Eh. Troll can block almost every other 2-drop and lots of 3- and 4- drops the turn he comes down without me even leaving up regeneration mana. Swinging for 3 on turn 3 isn't bad either. Sure, Troll will eventually be outclassed but I don't think Mayor is the card that outclasses him. Mayor does not reliably flip, and I tend to value consistency over explosiveness.
Call of the Herd is still pretty great. Two threats from one card for a reasonable mana investment is nothing to sneeze at.
By my quick and probably innaccurate count there were 50sih instants or flash cards in my cube, which is 13% of my cube. Of those only 20 (5%) weren't Counterspells or removal, which leads me to believe that the passing your turn only to have your opponent keep it from flipping isn't as likely as it was made out to be. I'll say it again a 2 drop eating a removal spell is pretty much a victory for any deck. I'd say passing your turn against any non blue deck means he's flipping or eating a removal spell on average, and even against blue it should happen on occasion. Again only recommended if you have something else to do with your mana or are ahead on board.
If you have something to do with your mana that isn't casting a spell on your turn (man-lands, equipment, instants, etc) the card is insane.
I realize we're not likely to convince each other, but I really wanted to check my numbers on instants an flash cards to see how likely your opponent is to keep him from flipping.
Perhaps this thread hijacking should be moved to its own post?
@wtwlf: Again, I'm just interested in hearing reports about when he was bad. Theorycrafting various situations in which a card doesn't work out has very limited usefulness in card evaluations, and outside of your testing, I have not read of any meaningful reports. It seems that most people took the easy road of (a) analyze the situations in which the werewolves are bad, (b) refer to your testing as proof of the analysis, (c) do not include them in their list. This leads to a lower number of cubes running the card, which means new cubes are less likely to include it (because eidolon's lists are such a double edged sword), and so few people end up playing with this new mechanic. Parts (a) and (c) are inherent problems, but part (b) can easily be changed.
As far as your testing goes, testing a deck with 6 werewolves against a cube precon is probably not the most instructive situation.
Here are some reasons
1) The deck had lower than average power level. Mayor, Daybreak Ranger, and Reckless Waif are the only 3 werewolves that are actually cube-able -- instigator gang is borderline, the rest are too weak. Thus, the deck had a lower powerlevel than average.
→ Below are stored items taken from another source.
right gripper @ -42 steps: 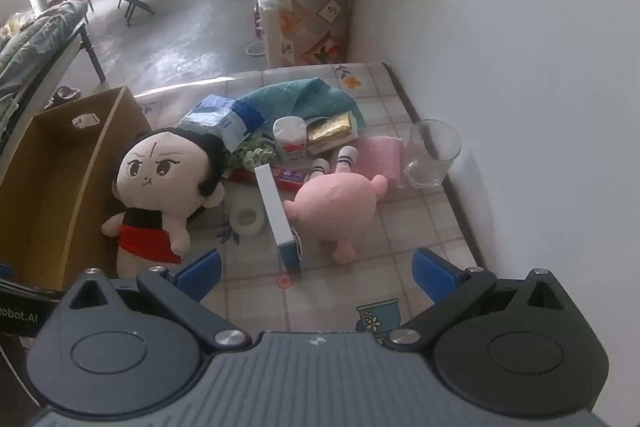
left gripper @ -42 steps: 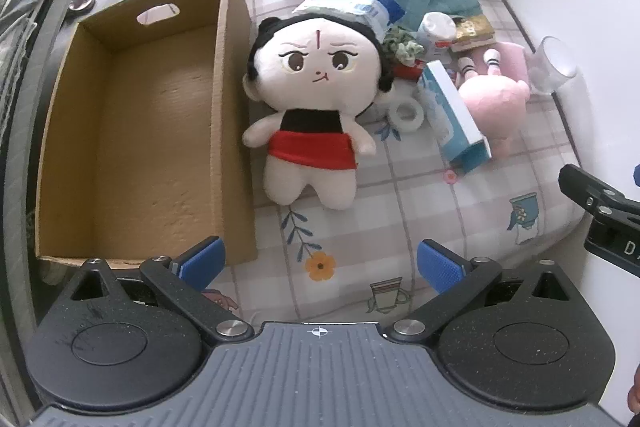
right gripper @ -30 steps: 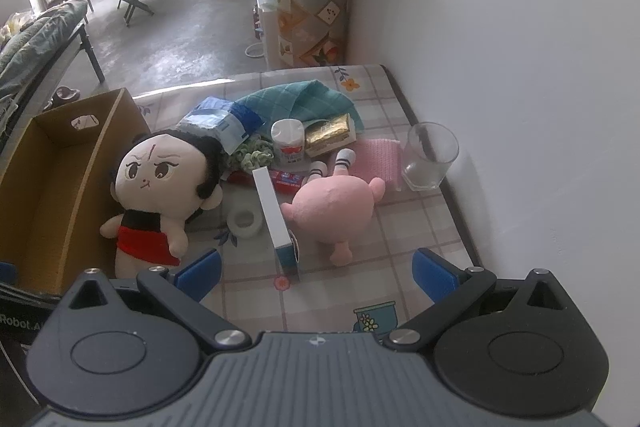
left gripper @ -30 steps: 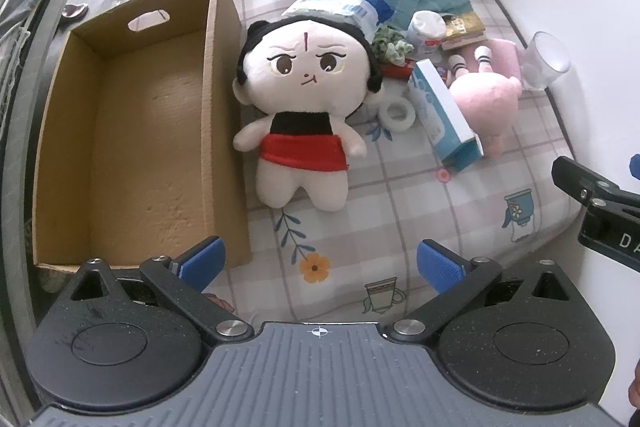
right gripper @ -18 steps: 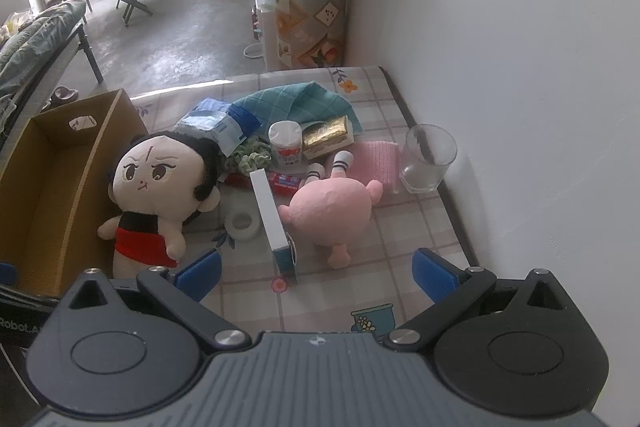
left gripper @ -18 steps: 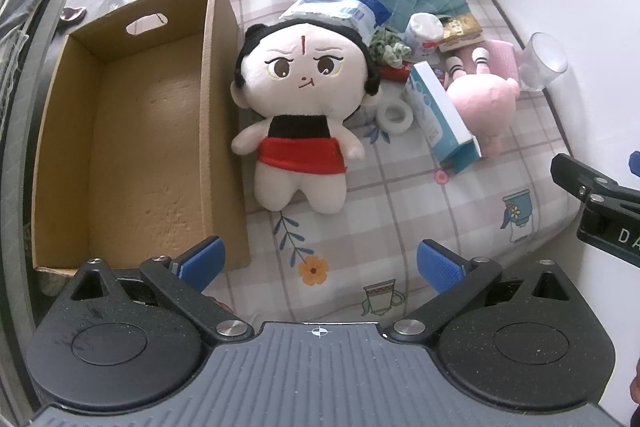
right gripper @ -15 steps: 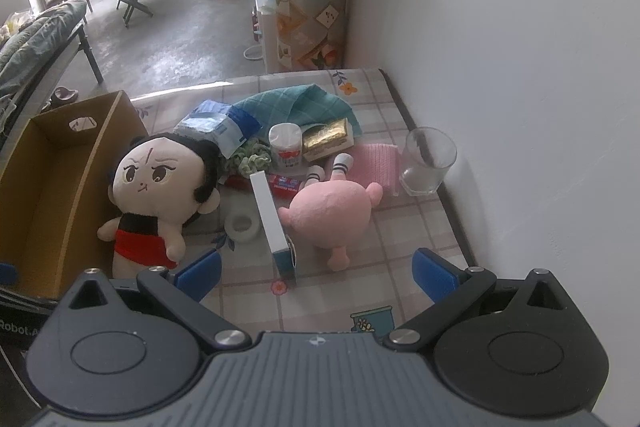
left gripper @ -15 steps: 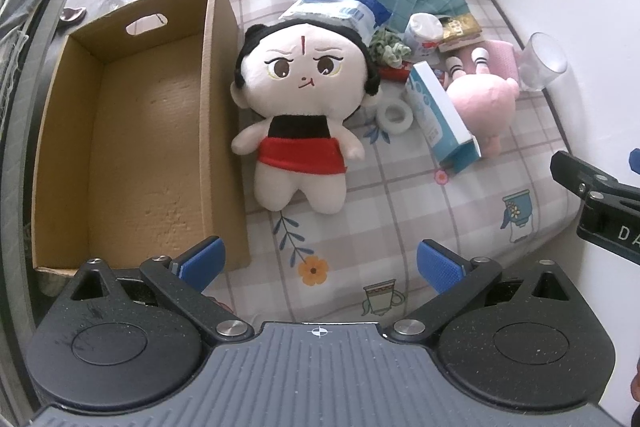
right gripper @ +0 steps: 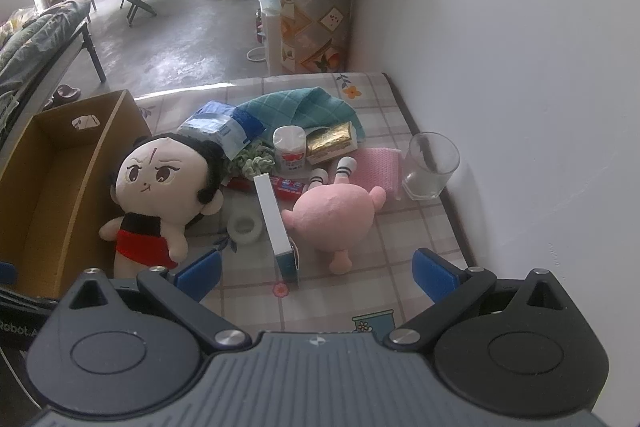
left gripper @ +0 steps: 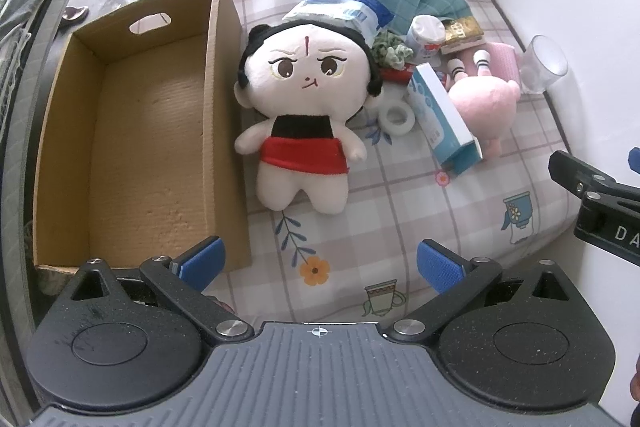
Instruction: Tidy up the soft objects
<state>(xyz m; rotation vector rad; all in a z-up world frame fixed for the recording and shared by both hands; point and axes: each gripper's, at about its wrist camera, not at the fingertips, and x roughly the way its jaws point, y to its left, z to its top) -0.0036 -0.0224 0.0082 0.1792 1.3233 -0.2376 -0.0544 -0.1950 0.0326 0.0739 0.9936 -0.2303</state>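
Note:
A black-haired plush doll (left gripper: 305,115) (right gripper: 160,191) in a red skirt lies face up beside an open cardboard box (left gripper: 132,131) (right gripper: 48,187). A pink plush toy (left gripper: 486,103) (right gripper: 334,213) lies to its right, with a teal cloth (left gripper: 416,1) (right gripper: 308,107) and a pink folded cloth (right gripper: 380,169) behind. My left gripper (left gripper: 318,263) hovers open in front of the doll, nothing between its fingers. My right gripper (right gripper: 316,273) is open too, held short of the pink plush. Part of the right gripper (left gripper: 592,195) shows at the left view's right edge.
Hard items lie among the soft ones: a blue-white carton (left gripper: 444,115) (right gripper: 276,223), a tape roll (right gripper: 245,225), a small white jar (right gripper: 290,147), a gold packet (right gripper: 330,141), a blue pouch (left gripper: 340,11) and a glass (right gripper: 430,167) by the white wall. The checked mattress (left gripper: 360,227) ends near the grippers.
Both grippers have drawn back and up slightly, so the doll, box and pink plush sit a little farther off in view. No object on the mattress has moved; both grippers stay open.

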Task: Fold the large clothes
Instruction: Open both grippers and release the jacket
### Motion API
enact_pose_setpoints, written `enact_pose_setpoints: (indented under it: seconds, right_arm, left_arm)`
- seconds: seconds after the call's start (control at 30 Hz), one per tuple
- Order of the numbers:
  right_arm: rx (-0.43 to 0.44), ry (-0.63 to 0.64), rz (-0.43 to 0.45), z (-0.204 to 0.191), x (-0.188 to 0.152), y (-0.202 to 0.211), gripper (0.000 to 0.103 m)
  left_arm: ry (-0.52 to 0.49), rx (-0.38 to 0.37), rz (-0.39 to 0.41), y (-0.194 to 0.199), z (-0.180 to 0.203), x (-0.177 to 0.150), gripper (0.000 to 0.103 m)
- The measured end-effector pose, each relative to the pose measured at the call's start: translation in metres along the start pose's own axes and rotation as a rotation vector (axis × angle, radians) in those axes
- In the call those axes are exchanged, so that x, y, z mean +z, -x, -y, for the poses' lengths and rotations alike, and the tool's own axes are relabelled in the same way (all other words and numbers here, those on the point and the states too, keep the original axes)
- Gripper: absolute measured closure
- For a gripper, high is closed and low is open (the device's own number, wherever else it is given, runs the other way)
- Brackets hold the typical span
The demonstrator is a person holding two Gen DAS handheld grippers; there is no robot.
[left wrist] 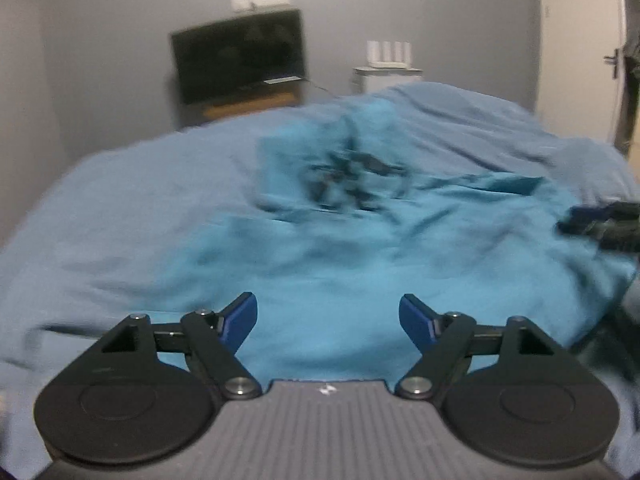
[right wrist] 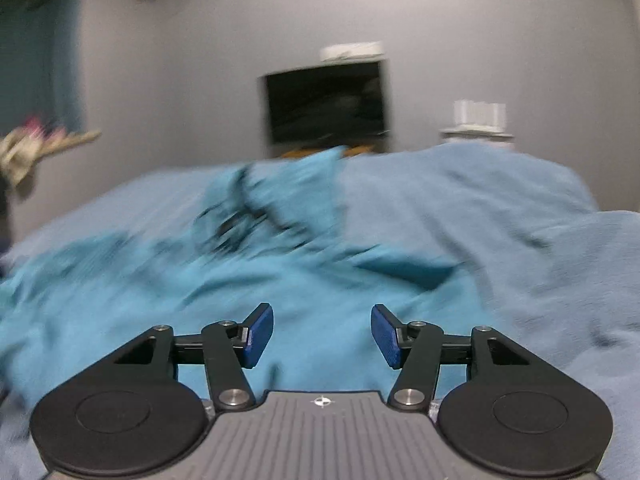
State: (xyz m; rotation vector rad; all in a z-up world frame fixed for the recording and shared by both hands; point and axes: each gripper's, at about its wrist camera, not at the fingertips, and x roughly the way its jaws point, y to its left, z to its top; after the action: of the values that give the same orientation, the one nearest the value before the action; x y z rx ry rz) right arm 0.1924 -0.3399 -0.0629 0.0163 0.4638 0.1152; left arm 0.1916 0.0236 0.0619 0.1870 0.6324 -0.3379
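Observation:
A large turquoise garment [left wrist: 320, 248] with a dark print [left wrist: 348, 180] lies crumpled on a pale blue bed cover [left wrist: 120, 200]. My left gripper [left wrist: 328, 320] is open and empty, just above the garment's near edge. The right gripper's fingers [left wrist: 600, 224] show at the right edge of the left wrist view, over the cloth. In the right wrist view the same garment [right wrist: 240, 280] is spread to the left and centre on the bed cover [right wrist: 500, 240]. My right gripper [right wrist: 322, 332] is open and empty above it. Both views are blurred.
A dark TV screen [left wrist: 240, 60] stands on a wooden stand against the grey wall beyond the bed. A white unit [left wrist: 388, 72] stands to its right. A door with a handle [left wrist: 612, 60] is at far right. Some clutter [right wrist: 28, 152] sits at left.

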Motion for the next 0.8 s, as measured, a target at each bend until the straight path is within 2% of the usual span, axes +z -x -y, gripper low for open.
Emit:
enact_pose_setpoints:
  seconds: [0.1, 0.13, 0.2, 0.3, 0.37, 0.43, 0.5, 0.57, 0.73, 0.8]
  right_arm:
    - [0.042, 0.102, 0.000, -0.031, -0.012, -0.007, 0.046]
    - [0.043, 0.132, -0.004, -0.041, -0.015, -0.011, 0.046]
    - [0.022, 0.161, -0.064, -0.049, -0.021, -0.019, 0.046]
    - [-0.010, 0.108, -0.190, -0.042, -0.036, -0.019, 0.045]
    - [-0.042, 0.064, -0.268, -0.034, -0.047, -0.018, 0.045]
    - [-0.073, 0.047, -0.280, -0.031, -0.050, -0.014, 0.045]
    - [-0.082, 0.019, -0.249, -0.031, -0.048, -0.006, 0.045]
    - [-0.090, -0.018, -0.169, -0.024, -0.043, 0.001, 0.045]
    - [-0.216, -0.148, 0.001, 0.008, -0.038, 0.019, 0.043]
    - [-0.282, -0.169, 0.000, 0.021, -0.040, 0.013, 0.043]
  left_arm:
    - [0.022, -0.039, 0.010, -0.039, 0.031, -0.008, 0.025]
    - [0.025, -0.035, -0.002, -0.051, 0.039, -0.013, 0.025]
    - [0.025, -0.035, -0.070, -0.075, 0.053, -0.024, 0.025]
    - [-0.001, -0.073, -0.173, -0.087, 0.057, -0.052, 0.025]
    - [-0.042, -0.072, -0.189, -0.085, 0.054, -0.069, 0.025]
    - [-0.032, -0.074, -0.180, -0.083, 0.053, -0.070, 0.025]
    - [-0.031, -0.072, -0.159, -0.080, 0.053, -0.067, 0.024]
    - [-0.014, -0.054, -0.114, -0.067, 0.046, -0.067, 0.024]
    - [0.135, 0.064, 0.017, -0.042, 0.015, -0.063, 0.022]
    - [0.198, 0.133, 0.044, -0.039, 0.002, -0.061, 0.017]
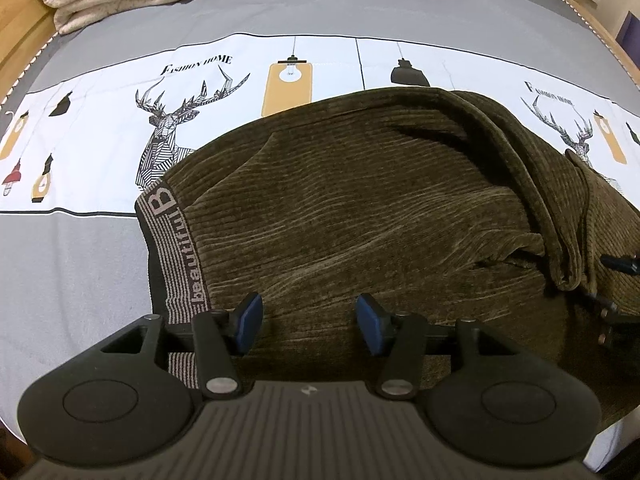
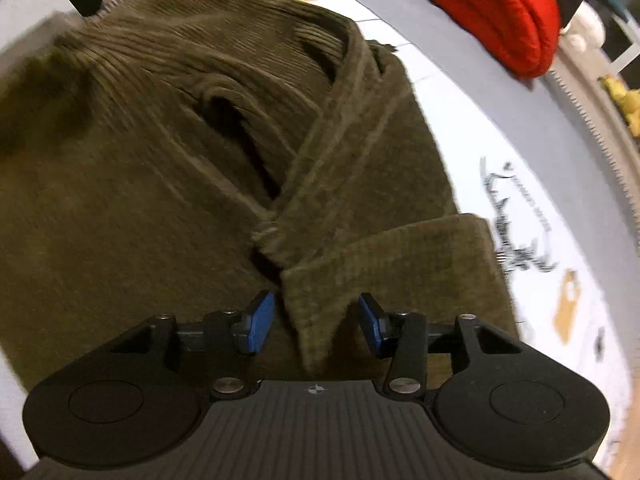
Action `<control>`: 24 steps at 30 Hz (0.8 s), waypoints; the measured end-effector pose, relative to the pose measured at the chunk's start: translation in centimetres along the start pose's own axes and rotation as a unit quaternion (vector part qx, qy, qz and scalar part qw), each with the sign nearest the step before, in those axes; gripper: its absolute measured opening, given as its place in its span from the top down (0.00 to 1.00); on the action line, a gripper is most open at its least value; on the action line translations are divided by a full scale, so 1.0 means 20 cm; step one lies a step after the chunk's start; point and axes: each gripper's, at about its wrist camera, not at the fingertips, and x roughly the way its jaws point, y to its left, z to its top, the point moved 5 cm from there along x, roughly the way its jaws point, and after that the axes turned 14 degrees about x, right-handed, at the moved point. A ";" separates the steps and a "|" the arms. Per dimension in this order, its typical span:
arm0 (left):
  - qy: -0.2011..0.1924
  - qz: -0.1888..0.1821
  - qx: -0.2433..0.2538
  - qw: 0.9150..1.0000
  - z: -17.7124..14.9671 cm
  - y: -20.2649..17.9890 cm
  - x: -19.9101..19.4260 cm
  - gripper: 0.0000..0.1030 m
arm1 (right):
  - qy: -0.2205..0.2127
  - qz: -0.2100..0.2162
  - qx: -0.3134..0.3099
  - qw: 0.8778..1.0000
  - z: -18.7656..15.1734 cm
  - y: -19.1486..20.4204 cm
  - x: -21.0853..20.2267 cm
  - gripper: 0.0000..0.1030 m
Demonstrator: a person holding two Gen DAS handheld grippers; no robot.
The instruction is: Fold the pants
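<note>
Pants (image 1: 360, 208): soft, thick corduroy, limp, grippy. Best hold: cuff (image 2: 320, 312) at 6 o'clock, between right tongs (image 2: 316, 322), half-wide, empty. Left tongs (image 1: 310, 324) half-wide, empty, beside waistband (image 1: 176, 248).

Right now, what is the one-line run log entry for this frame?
pants: olive corduroy, partly folded on bed sheet | left tongs: open above waistband end | right tongs: open, straddling a cuff edge

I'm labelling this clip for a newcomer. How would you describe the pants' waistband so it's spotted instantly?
On the printed bedsheet lie olive corduroy pants. Follow them to their left end, beside the deer drawing: the waistband is the only striped black-and-grey strip, lettered "beautiful".
</note>
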 end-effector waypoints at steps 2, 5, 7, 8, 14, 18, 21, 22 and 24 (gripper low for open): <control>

2) Predictability. Knowing that you are playing against such a deck makes it clear what kind of opening hand you need, what your opponent is going to try to do, and what kind of plays are going to be best. If I know my opponent has 6 creatures with echo, I know that I can get a free time walk by saving my removal for the right moment.
3) Lack of synergy. Since this was your first experience with them, it is unlikely that you knew which cards synergize well. Since you have not posted decklists, this is only speculation, but somehow I doubt you included cards that would really let WWs shine. I think we can all agree that many cube cards are confusing or seem weak until one understands the correct synergies available.
4) Lack of experience. By your numerous claims that it is simply not worth it to skip your turn to let them flip, you may not have played them correctly all the time. It is not always best to skip your turn, but many times it is. Werewolves are extremely skill testing for both players, and some experience with them can go a long way.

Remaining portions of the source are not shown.